Figure 3-6929.

Integrin-mediated activation of TGF-β by fetal tracheal fragments, fetal tracheal epithelial cells, and fibroblasts. TGF-β bioassay of active TGF-β produced by fetal tracheal fragments (A), fetal tracheal epithelial cells (B), and fetal tracheal fibroblasts (C–E). Fetal tracheal fragments were co-cultured with TGF-β reporter cells (TMLC), which stably express a portion of the plasminogen activator inhibitor-1 promoter driving the luciferase minigene, in the presence of no inhibitor (filled bar), anti-pan-TGF-β (open bar), anti-β₈ (horizontal hatched bars), or anti-β₆ (vertical hatched bars).
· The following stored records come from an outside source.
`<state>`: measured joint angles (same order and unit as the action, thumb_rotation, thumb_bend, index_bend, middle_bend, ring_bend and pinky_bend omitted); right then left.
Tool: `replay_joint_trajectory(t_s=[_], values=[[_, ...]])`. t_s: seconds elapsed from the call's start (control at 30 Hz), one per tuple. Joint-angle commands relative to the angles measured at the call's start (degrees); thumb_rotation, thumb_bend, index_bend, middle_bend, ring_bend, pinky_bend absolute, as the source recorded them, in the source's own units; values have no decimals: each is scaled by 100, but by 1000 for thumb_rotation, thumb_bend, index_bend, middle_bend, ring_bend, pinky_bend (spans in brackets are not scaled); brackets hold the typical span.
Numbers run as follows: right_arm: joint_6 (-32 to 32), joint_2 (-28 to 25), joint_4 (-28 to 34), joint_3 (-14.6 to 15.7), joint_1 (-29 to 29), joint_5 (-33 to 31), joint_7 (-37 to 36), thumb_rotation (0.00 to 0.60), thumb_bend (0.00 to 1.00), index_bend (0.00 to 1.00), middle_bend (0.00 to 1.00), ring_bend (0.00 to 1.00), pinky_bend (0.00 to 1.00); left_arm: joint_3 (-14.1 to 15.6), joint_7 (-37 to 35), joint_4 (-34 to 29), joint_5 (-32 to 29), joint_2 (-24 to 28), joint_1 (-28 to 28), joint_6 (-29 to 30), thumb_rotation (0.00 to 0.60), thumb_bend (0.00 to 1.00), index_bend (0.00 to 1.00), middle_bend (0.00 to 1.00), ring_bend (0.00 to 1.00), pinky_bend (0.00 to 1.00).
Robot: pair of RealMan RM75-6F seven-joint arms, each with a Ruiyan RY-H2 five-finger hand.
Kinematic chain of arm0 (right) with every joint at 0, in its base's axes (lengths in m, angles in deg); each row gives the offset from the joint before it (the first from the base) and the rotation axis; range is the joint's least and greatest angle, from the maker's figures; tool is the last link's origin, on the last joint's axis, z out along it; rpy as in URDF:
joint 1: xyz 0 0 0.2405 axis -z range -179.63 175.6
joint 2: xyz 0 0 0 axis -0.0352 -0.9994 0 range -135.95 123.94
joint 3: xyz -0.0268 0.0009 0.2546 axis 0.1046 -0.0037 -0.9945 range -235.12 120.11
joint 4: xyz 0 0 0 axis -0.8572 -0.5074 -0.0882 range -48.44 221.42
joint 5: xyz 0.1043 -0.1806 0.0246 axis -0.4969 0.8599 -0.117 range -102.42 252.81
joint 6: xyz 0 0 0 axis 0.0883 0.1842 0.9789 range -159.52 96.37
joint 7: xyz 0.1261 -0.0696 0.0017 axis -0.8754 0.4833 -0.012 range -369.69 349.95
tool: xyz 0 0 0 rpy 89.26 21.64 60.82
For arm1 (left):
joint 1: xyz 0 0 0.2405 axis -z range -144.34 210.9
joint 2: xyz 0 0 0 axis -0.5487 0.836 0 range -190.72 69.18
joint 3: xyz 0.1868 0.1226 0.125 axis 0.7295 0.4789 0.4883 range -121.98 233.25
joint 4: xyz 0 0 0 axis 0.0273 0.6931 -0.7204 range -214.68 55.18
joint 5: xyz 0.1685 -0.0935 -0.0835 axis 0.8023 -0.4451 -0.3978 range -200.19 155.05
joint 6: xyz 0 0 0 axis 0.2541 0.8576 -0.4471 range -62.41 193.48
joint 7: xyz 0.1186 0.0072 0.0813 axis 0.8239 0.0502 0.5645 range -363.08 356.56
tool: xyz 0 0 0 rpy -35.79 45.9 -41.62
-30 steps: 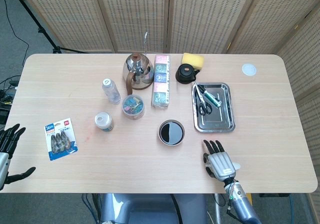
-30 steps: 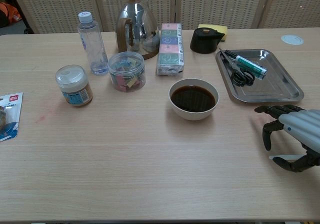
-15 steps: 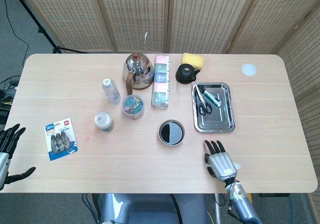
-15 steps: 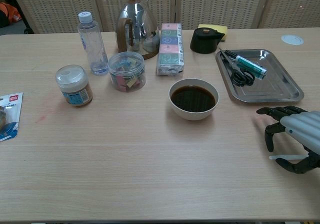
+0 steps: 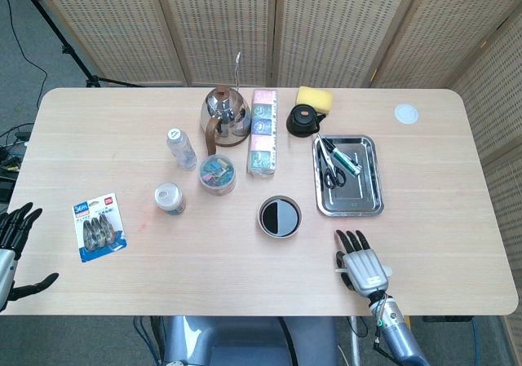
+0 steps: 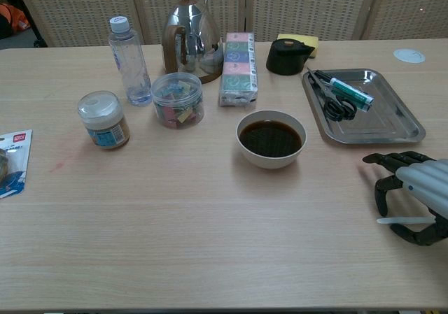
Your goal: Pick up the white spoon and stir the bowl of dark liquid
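Your right hand (image 6: pixel 414 191) sits over the thin white plastic spoon (image 6: pixel 396 220) near the table's front edge, fingers curled round it w/o lifting. Can't tell if it's gripped yet. The white round bowl of dark liquid (image 6: pixel 271 138) waits nearby, to its left. Your left hand (image 5: pixel 12 248) hangs loose off the far edge, holding nothing.

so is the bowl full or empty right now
Filled, not to the brim. In the chest view the bowl holds dark liquid, its surface sitting a little below the white rim; the head view shows the same dark pool inside it.
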<state>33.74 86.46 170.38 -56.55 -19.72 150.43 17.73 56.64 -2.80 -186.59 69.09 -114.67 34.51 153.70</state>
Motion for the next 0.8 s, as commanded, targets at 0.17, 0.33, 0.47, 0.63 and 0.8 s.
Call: replay_joint_trajectory(t_s=[0.17,0.33,0.47,0.63,0.8], values=[[-54,-5,-9,-3,-6,-51,0,600,416,490,30,0,0,1,17,-12,-11,-3,5,-15,600,0,0,0,0,0],[-83,-35,34,-15,-20,-74,-11,600,455,518,30,0,0,7,11,-14,-2,1,3,-15,600,0,0,0,0,0],[-16,-87,102,-30,-18,22,-129,600,466,535,33,0,0,3,8,-13,-11,3,4,-17,600,0,0,0,0,0],[99,-241,326,-85,-22,159,-334,600,480,542,33,0,0,3,1,-15,-15,7,9,-27,600,0,0,0,0,0],[235,-589,897,-238,-56,331,-761,600,509,543,33,0,0,8,-1,-20,-8,10,10,-31,600,0,0,0,0,0]])
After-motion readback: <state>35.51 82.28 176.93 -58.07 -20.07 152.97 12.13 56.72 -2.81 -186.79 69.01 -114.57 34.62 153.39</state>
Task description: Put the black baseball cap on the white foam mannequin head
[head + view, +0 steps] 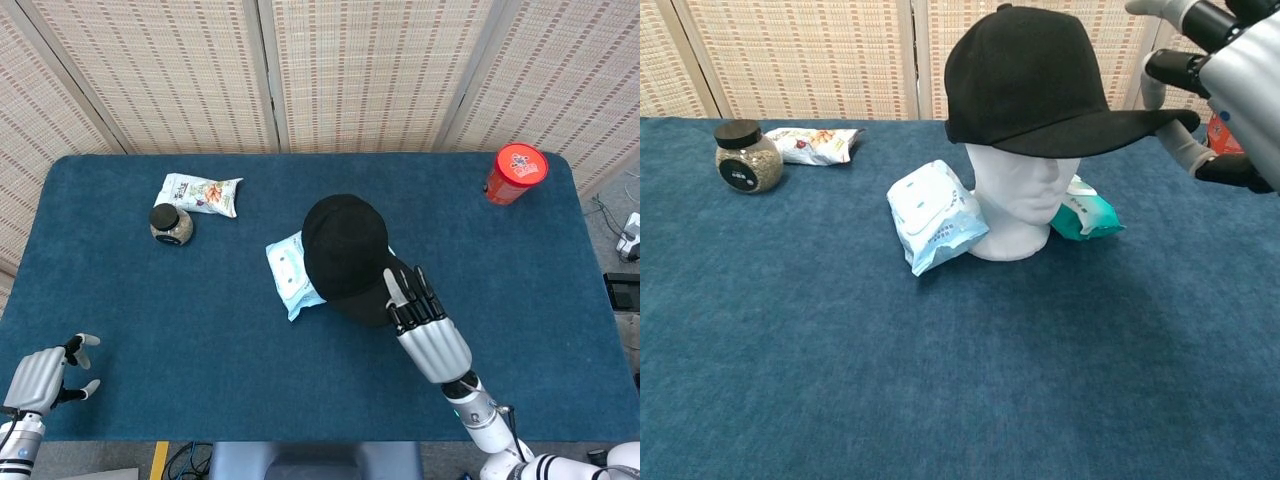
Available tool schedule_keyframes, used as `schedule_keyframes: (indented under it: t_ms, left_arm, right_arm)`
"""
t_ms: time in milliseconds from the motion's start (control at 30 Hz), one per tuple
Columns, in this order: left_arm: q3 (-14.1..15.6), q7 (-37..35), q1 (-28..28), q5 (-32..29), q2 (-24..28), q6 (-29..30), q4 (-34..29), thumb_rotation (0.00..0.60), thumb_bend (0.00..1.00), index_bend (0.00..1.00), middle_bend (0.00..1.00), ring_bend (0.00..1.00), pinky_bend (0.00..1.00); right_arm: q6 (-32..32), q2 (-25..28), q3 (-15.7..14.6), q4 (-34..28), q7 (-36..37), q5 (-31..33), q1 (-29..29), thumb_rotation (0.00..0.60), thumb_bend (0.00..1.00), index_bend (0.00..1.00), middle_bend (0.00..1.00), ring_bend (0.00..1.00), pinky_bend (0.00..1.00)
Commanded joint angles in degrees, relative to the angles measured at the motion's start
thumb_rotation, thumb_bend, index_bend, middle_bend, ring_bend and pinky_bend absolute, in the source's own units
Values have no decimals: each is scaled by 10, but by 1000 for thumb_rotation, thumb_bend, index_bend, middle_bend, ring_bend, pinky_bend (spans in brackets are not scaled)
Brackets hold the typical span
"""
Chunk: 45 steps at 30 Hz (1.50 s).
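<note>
Head view: black baseball cap [345,245] sits over the mannequin head at table centre, brim running toward 5 o'clock, straight into the right hand [425,325]. Fingers look to be on the brim tip. Left hand [40,378] idle at the 8 o'clock corner, well apart, fingers spread, holding nothing.

Chest view: cap crown seated on the white foam mannequin head [1023,205], brim low over the brow, slightly tilted. Right hand at 3 o'clock pinches the brim end. Cap matte black, structured, stiff flat brim.
</note>
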Motion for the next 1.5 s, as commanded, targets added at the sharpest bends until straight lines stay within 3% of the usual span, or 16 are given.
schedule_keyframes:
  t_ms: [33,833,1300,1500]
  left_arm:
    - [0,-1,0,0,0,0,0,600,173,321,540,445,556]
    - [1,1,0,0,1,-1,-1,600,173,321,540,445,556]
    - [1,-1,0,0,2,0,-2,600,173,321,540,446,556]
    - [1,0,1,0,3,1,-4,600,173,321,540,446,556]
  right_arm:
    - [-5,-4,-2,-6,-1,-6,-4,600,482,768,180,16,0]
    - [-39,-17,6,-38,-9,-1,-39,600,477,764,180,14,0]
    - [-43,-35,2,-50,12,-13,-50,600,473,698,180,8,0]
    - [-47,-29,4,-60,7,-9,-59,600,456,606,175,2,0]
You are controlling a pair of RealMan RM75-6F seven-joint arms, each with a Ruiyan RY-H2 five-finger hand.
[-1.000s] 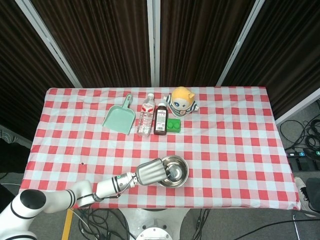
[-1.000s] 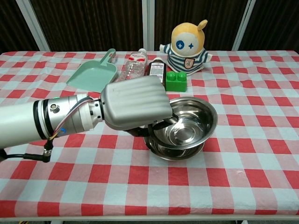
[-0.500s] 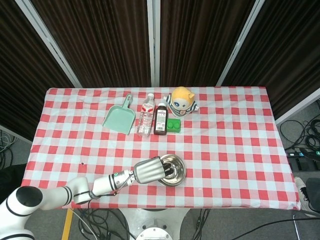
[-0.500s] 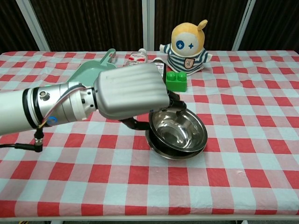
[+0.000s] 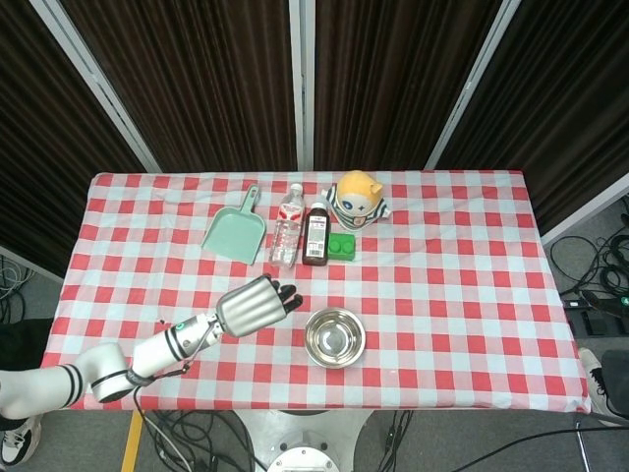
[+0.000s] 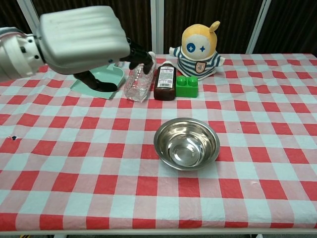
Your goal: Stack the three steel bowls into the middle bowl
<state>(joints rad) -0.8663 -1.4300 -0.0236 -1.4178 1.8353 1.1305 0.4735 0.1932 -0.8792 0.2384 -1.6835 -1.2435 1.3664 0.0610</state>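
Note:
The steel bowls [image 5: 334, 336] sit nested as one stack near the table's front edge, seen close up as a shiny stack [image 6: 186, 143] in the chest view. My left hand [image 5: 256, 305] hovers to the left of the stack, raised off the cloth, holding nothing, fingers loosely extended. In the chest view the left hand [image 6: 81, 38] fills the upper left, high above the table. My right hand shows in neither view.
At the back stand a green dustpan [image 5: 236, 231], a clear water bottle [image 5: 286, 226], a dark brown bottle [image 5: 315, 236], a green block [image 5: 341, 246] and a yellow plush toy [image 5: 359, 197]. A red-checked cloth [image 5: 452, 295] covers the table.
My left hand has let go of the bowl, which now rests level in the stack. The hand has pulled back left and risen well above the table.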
The results are expressed in arbitrary luciferase units with the TMLC background subtracted. *P < 0.05, **P < 0.001. D: α_vβ₈-dependent activation of TGF-β3 in fetal tracheal fibroblasts. The assay was performed in the presence of no inhibitor (filled bar), anti-β₈ (horizontal hatched bar), anti-TGF-β1 (diagonal hatched bars), or anti-TGF-β3 (crosshatched bars). E: Inhibition of TGF-β activation by the metalloprotease inhibitor GM6001, a pan-metalloprotease inhibitor, in the TGF-β bioassay. The assay was performed in the presence of no inhibitor (filled bar), anti-pan-TGF-β (open bar), anti-β₈ (horizontal hatched bars), or GM6001 (vertical hatched bars). The results are presented as the percent inhibition of total TGF-β activation. *P < 0.05, **P < 0.001.